• _Your assignment_
What you return should be the full listing, word for word, without a single image.

• _Recorded data_

▼▼▼

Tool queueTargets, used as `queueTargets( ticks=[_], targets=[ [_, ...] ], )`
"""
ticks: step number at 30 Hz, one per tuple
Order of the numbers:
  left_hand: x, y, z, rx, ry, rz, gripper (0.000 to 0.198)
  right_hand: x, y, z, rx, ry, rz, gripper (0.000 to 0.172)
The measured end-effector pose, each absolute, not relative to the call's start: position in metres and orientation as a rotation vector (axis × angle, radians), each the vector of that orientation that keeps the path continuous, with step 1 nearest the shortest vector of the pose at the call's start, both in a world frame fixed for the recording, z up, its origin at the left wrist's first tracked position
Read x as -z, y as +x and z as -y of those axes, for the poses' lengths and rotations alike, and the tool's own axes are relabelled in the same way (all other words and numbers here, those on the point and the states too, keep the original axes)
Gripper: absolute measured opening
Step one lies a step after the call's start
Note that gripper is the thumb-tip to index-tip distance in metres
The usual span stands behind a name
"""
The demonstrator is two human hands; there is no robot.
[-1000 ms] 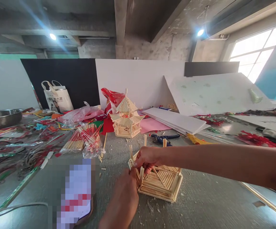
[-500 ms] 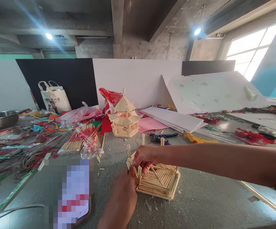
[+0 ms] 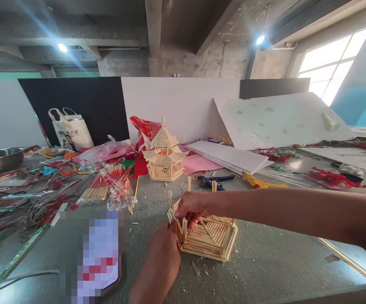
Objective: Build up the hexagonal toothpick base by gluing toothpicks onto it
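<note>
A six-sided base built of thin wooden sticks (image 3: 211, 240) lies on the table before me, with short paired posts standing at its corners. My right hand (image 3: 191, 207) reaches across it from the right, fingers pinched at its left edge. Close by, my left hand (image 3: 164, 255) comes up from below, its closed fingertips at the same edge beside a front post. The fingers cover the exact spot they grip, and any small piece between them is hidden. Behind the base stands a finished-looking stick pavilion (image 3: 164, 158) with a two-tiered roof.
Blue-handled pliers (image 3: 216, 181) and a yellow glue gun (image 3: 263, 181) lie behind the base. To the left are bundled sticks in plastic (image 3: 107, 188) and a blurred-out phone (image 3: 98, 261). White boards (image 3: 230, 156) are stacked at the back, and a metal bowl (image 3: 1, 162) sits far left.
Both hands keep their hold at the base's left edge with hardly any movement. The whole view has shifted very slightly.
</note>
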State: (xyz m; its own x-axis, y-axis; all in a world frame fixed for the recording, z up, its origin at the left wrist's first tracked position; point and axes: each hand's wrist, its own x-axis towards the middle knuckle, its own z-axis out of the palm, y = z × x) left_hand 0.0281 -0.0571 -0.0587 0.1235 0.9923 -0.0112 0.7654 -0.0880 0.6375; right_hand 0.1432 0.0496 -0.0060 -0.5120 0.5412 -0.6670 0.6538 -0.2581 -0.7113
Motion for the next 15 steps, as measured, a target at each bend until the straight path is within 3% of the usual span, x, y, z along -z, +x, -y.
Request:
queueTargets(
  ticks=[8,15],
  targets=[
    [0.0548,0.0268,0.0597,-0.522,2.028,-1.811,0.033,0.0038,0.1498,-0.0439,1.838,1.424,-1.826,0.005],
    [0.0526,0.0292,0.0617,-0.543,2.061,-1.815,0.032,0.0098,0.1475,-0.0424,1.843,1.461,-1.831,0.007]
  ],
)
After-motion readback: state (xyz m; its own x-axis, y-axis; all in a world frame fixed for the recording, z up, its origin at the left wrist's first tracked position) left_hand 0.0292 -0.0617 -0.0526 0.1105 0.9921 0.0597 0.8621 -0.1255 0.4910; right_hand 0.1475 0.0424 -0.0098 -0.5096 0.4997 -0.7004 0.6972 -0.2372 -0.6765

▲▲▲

• _Result of the exercise_
Tool queueTargets, used as `queueTargets( ticks=[_], targets=[ [_, ...] ], )`
"""
ticks: step number at 30 Hz, one per tuple
Order of the numbers:
  left_hand: x, y, z, rx, ry, rz, gripper (0.000 to 0.198)
  right_hand: x, y, z, rx, ry, rz, gripper (0.000 to 0.172)
The measured end-effector pose, each absolute, not relative to the call's start: position in metres and orientation as a rotation vector (axis × angle, radians), each the vector of that orientation that keeps the path continuous, with step 1 nearest the shortest vector of the pose at the call's start, both in a world frame fixed for the recording, z up, its origin at the left wrist's first tracked position
Read x as -z, y as +x and z as -y of those axes, for the poses' lengths and rotations alike, and the tool's own axes are relabelled in the same way (all other words and numbers here, those on the point and the states too, keep the original axes)
Gripper: absolute measured opening
Step one lies a step after the call's start
Note that gripper is the thumb-tip to index-tip distance in metres
The usual span stands behind a name
"""
The demonstrator is two human hands; there is no robot.
[-1000 ms] 
[-500 ms] 
[+0 ms] 
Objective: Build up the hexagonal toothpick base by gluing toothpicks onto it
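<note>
A six-sided base built of thin wooden sticks (image 3: 211, 240) lies on the table before me, with short paired posts standing at its corners. My right hand (image 3: 191, 207) reaches across it from the right, fingers pinched at its left edge. Close by, my left hand (image 3: 164, 255) comes up from below, its closed fingertips at the same edge beside a front post. The fingers cover the exact spot they grip, and any small piece between them is hidden. Behind the base stands a finished-looking stick pavilion (image 3: 164, 158) with a two-tiered roof.
Blue-handled pliers (image 3: 216, 181) and a yellow glue gun (image 3: 263, 181) lie behind the base. To the left are bundled sticks in plastic (image 3: 107, 188) and a blurred-out phone (image 3: 98, 261). White boards (image 3: 230, 156) are stacked at the back, and a metal bowl (image 3: 1, 162) sits far left.
Both hands keep their hold at the base's left edge with hardly any movement. The whole view has shifted very slightly.
</note>
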State: (xyz m; its own x-axis, y-axis; all in a world frame fixed for the recording, z up, its origin at the left wrist's first tracked position; point and axes: each hand's wrist, its own x-axis towards the middle knuckle, its own z-axis out of the palm, y = z × x) left_hand 0.0281 -0.0571 -0.0587 0.1235 0.9923 -0.0112 0.7654 -0.0880 0.6375; right_hand 0.1432 0.0496 -0.0060 -0.5120 0.5412 -0.6670 0.6538 -0.2581 -0.7113
Motion for the next 15 steps, as measured, a target at each bend until the straight path is within 3% of the usual span, x, y, z along -z, +x, -y.
Request:
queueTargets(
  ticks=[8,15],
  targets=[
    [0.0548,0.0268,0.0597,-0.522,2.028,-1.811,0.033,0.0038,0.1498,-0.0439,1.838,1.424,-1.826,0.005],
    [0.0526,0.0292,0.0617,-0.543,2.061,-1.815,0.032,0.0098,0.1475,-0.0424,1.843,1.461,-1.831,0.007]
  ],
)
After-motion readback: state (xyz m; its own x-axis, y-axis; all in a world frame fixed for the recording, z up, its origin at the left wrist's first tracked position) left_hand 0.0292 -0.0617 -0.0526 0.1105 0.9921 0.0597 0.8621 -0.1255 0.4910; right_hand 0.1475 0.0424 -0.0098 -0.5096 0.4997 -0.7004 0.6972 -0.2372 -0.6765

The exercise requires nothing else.